I may get back into handyman services again, but only once my business has grown to a point that i can hire someone specifically to fill that niche.

Does the word handyman have negative connotations? Yes it does. In my area, handy=cheap and it really seems to dredge up a lot of tire kickers and time wasters. I'm a pro and to be seen as a pro I had to drop the "handy". Plain and simple.


----------



## The Coastal Craftsman (Jun 29, 2009)

Can all handymen please move to the DIY site :thumbsup::laughing:

http://www.diychatroom.com/


----------



## TNTRenovate (Aug 19, 2010)

summithomeinc said:


> TNTSERVICES said:
> 
> 
> > Being a dick is not my intent. And I understood how my post came off. I guess Hyperbole is not something people understand.
> ...


For the record and the last time, I never said that ALL handymen were hacks.

Overall Handymen have a bad rep, because of other handymen. The same ones that I have tried in the passed and have yet to turn me on to the trade.

How is it my fault that I have had really bad experiences with handymen and cleaning up their messes? It's just a fact.

I walked into a house last week and saw a TV mounted on a bedroom wall. The mount was incorrect for the size of TV, they hit only one stud and did not run the A/V wires in the wall. Guess what, it was a handyman special. The customer told me she had a guy in doing some odd jobs and asked if he knew how to hang a TV and if he could get her a mount. This was the result.

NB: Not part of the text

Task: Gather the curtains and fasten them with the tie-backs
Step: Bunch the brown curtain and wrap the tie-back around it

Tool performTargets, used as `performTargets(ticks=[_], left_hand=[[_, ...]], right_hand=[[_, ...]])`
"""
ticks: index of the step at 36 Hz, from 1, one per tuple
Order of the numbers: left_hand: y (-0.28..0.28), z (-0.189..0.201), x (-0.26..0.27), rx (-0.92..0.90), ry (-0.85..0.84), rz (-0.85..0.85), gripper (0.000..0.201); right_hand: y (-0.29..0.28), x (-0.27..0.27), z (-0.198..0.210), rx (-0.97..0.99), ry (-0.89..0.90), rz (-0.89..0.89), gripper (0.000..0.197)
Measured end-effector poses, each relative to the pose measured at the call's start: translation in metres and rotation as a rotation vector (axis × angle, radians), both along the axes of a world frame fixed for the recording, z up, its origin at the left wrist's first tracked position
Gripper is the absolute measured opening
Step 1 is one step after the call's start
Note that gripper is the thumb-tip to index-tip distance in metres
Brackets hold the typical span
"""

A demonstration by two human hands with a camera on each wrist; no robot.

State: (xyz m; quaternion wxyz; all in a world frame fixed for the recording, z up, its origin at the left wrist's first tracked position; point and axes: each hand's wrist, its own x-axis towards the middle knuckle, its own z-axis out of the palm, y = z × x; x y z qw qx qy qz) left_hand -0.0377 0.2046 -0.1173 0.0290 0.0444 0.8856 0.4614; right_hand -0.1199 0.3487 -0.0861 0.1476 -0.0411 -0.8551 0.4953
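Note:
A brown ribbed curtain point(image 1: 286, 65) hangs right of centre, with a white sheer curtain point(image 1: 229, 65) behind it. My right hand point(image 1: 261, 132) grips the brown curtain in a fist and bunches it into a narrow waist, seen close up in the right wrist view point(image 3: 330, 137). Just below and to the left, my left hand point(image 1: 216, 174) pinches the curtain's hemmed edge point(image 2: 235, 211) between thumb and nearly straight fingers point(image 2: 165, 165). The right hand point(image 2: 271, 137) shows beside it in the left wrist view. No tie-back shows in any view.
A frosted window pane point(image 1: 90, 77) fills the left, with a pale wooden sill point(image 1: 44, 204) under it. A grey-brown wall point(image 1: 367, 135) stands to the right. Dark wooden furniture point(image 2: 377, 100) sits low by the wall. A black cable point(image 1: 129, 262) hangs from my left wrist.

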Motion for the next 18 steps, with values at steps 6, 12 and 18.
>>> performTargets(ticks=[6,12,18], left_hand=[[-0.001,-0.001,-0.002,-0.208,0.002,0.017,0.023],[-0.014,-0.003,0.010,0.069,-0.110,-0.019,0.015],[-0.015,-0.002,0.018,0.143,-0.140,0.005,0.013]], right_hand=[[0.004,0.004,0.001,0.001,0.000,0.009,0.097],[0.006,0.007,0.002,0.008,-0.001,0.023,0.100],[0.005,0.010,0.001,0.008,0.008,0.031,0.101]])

About a month ago, I got a call for a bathroom remodel. I walked in, looked over a few things, and opened the cabinet doors to see the setup. Low and behold, the drain was wrong, the shutoff handles were all crushed and twisted, and faucet handles were loose. Guess who did it, you got it a Handyman. He replaced the faucet, didn't have the proper tools to tighten the handles, didn't know how to replace the shutoff and had no idea how to pipe a drain.

Shall I continue? I hired a Handyman to do a few things at a house last summer. I was really busy and couldn't get to one of my customers. This guy came from a referral of another customer. There were three items on his list. Change out a ceiling fan, power wash the deck, and swap out some door knobs. Guess what, the fan was not connected properly (the light and fan were connected to one switch and the other switch was left off, leaving a hot wire in the box), while the power washing wasn't too bad, there were a few areas that were gouged by having the wand too close to the wood. I can forgive that, it happens to the best of us. And the last item, switch out a few knobs...two of the three had the heads of the screws striped and one latch was set proud of the door allowing it to stick pretty bad.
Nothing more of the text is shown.